TASK BRIEF
Once you find a line containing the word "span" in the entries below, copy it.

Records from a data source

================================

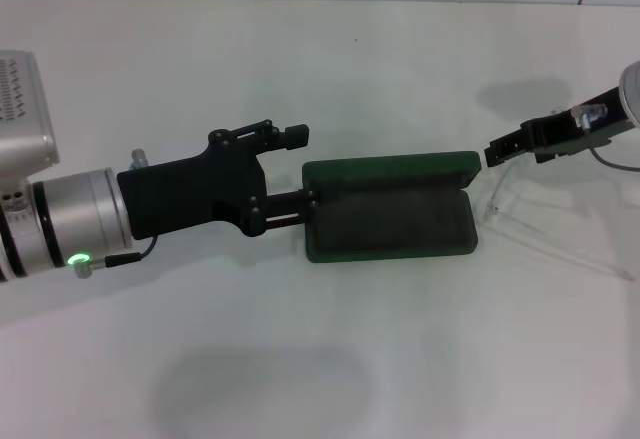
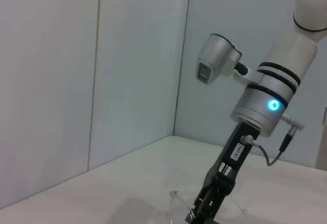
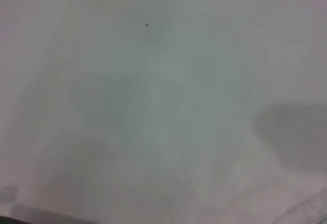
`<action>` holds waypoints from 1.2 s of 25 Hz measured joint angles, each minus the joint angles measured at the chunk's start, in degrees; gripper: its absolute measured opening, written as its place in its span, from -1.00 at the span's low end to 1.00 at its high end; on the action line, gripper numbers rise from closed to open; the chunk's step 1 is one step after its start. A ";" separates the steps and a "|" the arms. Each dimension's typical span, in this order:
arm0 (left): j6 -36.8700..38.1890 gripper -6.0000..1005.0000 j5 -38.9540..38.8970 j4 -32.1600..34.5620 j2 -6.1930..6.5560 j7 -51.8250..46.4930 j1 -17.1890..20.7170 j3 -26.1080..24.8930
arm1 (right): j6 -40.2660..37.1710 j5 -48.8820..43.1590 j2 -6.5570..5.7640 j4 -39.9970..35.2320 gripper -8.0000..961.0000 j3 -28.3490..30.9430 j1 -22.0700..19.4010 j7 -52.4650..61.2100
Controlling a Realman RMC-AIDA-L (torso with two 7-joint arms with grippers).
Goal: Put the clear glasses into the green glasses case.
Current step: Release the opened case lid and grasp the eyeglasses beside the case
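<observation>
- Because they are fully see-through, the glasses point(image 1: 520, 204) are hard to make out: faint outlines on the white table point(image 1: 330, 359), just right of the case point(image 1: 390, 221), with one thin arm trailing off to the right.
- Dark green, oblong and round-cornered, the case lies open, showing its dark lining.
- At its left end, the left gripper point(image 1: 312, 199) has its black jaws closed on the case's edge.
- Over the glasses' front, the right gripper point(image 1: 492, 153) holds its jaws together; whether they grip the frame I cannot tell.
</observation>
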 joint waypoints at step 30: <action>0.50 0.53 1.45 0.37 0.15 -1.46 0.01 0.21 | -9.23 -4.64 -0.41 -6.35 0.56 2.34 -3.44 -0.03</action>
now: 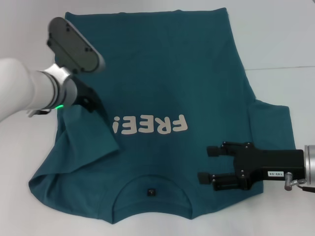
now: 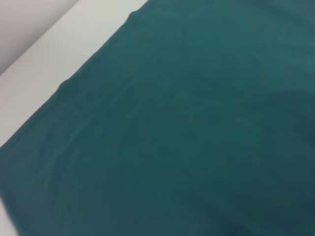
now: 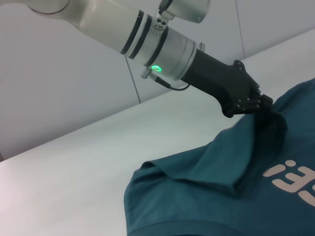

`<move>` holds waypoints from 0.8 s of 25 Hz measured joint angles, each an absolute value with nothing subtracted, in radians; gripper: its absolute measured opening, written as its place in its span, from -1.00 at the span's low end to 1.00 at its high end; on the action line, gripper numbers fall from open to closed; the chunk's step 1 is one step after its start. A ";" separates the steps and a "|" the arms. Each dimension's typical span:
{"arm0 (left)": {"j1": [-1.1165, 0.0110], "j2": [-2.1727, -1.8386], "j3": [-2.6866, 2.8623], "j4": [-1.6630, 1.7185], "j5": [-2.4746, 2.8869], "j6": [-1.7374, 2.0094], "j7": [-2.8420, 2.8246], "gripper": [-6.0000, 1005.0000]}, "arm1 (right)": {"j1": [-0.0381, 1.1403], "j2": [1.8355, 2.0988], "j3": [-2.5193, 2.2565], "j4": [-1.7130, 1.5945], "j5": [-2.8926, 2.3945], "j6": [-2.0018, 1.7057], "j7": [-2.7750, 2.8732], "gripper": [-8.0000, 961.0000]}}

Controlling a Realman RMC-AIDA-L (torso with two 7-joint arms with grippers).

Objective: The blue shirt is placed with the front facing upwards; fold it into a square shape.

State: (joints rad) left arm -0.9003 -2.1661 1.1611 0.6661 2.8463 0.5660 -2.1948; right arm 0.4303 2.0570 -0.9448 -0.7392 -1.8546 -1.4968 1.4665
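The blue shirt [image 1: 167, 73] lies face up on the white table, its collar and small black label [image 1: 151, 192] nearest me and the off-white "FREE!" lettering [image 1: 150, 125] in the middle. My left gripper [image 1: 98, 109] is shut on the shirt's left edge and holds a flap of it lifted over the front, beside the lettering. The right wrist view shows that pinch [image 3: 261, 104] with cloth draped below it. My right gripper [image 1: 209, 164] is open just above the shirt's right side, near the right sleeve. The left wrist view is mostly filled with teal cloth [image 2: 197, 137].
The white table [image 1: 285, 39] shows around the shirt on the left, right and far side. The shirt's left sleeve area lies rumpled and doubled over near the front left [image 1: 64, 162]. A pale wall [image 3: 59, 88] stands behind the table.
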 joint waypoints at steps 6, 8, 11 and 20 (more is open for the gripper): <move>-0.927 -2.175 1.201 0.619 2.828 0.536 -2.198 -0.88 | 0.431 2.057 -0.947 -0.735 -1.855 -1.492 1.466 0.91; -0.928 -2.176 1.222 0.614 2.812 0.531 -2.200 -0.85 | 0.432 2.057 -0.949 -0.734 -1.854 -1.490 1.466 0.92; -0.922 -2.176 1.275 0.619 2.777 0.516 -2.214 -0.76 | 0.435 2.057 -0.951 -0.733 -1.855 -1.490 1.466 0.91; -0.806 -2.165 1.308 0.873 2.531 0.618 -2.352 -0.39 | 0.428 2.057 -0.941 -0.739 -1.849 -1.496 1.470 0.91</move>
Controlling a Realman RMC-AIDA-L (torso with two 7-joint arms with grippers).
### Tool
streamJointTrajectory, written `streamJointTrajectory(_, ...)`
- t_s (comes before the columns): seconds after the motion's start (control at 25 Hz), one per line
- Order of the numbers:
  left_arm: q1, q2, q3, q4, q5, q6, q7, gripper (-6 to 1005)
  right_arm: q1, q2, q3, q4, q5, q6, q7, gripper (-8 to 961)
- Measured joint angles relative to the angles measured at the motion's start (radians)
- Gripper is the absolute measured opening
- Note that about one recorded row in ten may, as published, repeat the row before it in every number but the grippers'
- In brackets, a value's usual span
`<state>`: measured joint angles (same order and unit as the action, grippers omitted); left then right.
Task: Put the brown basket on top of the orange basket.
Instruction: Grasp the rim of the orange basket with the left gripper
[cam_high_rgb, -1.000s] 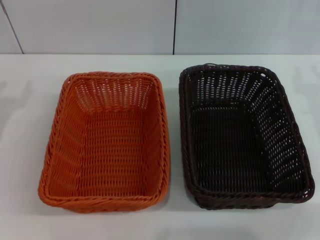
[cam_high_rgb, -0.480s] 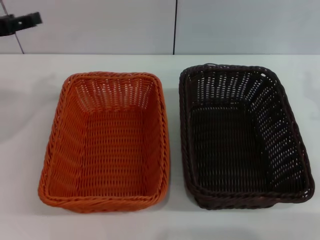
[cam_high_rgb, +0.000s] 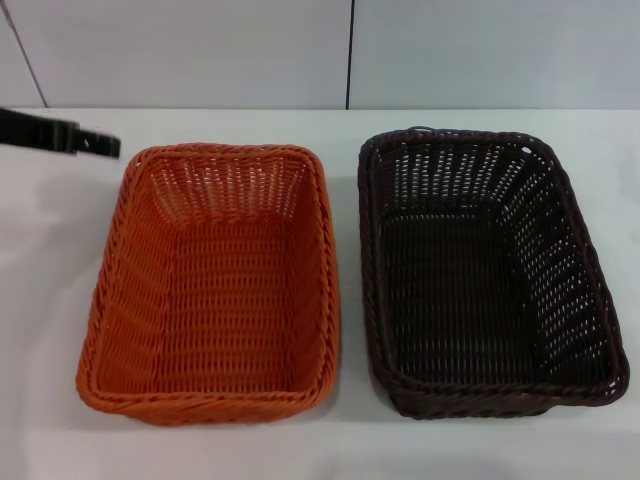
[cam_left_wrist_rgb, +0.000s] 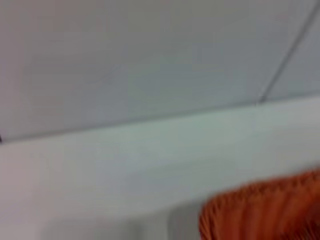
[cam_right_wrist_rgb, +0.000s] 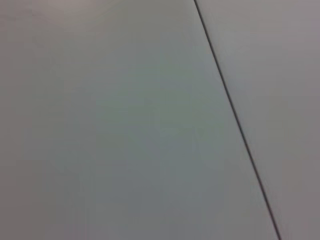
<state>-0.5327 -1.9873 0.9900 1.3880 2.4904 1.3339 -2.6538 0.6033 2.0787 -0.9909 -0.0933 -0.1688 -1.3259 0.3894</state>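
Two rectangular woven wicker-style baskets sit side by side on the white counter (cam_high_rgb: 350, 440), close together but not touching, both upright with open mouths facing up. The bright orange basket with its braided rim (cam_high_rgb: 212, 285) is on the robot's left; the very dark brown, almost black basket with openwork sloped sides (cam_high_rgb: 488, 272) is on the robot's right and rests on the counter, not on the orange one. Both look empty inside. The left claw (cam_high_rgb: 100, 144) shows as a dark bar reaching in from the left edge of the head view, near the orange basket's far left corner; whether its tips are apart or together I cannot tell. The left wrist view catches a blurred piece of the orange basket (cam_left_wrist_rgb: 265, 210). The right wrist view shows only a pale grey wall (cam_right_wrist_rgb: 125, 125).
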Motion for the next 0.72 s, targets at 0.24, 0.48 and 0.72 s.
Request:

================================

SOLUTION TO THE PROBLEM
`<action>` holds waypoints from 1.2 s of 25 Hz measured joint angles, each minus the joint angles measured at the chunk's start, in degrees; gripper: its absolute measured opening, written as its place in its span, from -1.00 at the span's low end to 1.00 at its high end; on the action line, gripper numbers rise from closed to open; the chunk's step 1 is one step after its start. A ";" separates the steps and a "|" the arms. Each dimension's typical span, in this order:
`<move>` holds waypoints from 0.8 s of 25 Hz measured joint angles, each an absolute value with nothing subtracted, in radians; gripper: its absolute measured opening, written as its place in its span, from -1.00 at the span's low end to 1.00 at its high end; on the action line, gripper numbers fall from open to closed; the chunk's step 1 is one step after its start. A ";" separates the steps and a "|" the arms. Each dimension's typical span:
- In brackets, a value's usual span

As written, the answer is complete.